Retype the entire listing, keeping every word as it is.

* * * * * * *

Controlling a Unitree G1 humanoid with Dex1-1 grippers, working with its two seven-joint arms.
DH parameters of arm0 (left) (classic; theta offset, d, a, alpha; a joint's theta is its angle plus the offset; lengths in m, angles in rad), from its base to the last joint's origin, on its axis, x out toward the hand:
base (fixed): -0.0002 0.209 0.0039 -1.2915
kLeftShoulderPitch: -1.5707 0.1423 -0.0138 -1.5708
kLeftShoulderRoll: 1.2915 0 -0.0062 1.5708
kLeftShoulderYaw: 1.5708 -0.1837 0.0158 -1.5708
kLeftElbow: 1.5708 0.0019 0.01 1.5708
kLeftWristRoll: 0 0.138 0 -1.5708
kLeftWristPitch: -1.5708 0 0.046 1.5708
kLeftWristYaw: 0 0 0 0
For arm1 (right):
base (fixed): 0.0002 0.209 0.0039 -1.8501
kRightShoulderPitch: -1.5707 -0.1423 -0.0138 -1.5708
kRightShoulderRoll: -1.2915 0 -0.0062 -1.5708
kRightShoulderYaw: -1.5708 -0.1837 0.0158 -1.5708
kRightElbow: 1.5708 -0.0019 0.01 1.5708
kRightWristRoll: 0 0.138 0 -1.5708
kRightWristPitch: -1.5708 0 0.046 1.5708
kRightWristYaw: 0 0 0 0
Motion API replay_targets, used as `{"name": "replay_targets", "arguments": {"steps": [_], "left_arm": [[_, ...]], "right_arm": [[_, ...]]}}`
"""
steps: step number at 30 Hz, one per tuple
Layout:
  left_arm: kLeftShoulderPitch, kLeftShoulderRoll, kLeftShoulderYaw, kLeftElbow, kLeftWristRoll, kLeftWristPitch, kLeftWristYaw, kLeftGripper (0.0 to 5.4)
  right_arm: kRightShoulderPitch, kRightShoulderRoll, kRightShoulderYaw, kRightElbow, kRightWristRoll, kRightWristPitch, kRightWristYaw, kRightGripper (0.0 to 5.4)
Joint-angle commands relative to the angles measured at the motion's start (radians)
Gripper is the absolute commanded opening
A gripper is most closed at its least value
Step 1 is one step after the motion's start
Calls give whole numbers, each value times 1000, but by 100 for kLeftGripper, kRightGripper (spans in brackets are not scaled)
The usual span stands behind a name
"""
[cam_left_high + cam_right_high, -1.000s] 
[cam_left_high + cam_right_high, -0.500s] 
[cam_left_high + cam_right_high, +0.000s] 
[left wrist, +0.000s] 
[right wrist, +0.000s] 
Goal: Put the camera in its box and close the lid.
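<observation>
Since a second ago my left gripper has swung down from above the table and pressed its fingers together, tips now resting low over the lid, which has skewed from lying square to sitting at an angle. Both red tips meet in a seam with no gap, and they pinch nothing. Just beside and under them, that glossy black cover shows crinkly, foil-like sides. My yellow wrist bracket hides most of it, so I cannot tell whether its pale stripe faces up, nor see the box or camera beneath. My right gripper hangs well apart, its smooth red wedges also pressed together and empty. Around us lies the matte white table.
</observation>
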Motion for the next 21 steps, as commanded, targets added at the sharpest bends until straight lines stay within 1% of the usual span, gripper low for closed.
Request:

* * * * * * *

**Expected output**:
Controlling a Unitree G1 humanoid with Dex1-1 grippers, working with its two seven-joint arms.
DH parameters of arm0 (left) (classic; theta offset, d, a, alpha; a joint's theta is its angle plus the offset; lengths in m, angles in rad), from its base to the last joint's origin, on its axis, x out toward the hand:
base (fixed): -0.0002 0.209 0.0039 -1.2915
kLeftShoulderPitch: -1.5707 0.1423 -0.0138 -1.5708
kLeftShoulderRoll: 1.2915 0 -0.0062 1.5708
kLeftShoulderYaw: 1.5708 -0.1837 0.0158 -1.5708
kLeftElbow: 1.5708 0.0019 0.01 1.5708
kLeftWristRoll: 0 0.138 0 -1.5708
kLeftWristPitch: -1.5708 0 0.046 1.5708
kLeftWristYaw: 0 0 0 0
For arm1 (right):
base (fixed): 0.0002 0.209 0.0039 -1.8501
kRightShoulderPitch: -1.5707 -0.1423 -0.0138 -1.5708
kRightShoulderRoll: -1.2915 0 -0.0062 -1.5708
kRightShoulderYaw: -1.5708 -0.1837 0.0158 -1.5708
kRightElbow: 1.5708 -0.0019 0.01 1.5708
kRightWristRoll: 0 0.138 0 -1.5708
kRightWristPitch: -1.5708 0 0.046 1.5708
kRightWristYaw: 0 0 0 0
Motion API replay_targets, used as `{"name": "replay_targets", "arguments": {"steps": [_], "left_arm": [[_, ...]], "right_arm": [[_, ...]]}}`
"""
steps: step number at 30 Hz, one per tuple
Layout:
  left_arm: kLeftShoulderPitch, kLeftShoulderRoll, kLeftShoulderYaw, kLeftElbow, kLeftWristRoll, kLeftWristPitch, kLeftWristYaw, kLeftGripper (0.0 to 5.4)
  right_arm: kRightShoulderPitch, kRightShoulderRoll, kRightShoulderYaw, kRightElbow, kRightWristRoll, kRightWristPitch, kRightWristYaw, kRightGripper (0.0 to 5.4)
Joint-angle commands relative to the angles measured at the motion's start (radians)
Gripper is the absolute commanded opening
A gripper is most closed at its least value
Step 1 is one step after the motion's start
Calls give whole numbers, each value times 1000, but by 100 for kLeftGripper, kRightGripper (spans in brackets are not scaled)
The usual span stands behind a name
"""
[cam_left_high + cam_right_high, -1.000s] 
[cam_left_high + cam_right_high, -0.500s] 
[cam_left_high + cam_right_high, +0.000s] 
[left wrist, +0.000s] 
[right wrist, +0.000s] 
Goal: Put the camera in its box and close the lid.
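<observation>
Since a second ago my left gripper has swung down from above the table and pressed its fingers together, tips now resting low over the lid, which has skewed from lying square to sitting at an angle. Both red tips meet in a seam with no gap, and they pinch nothing. Just beside and under them, that glossy black cover shows crinkly, foil-like sides. My yellow wrist bracket hides most of it, so I cannot tell whether its pale stripe faces up, nor see the box or camera beneath. My right gripper hangs well apart, its smooth red wedges also pressed together and empty. Around us lies the matte white table.
</observation>
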Motion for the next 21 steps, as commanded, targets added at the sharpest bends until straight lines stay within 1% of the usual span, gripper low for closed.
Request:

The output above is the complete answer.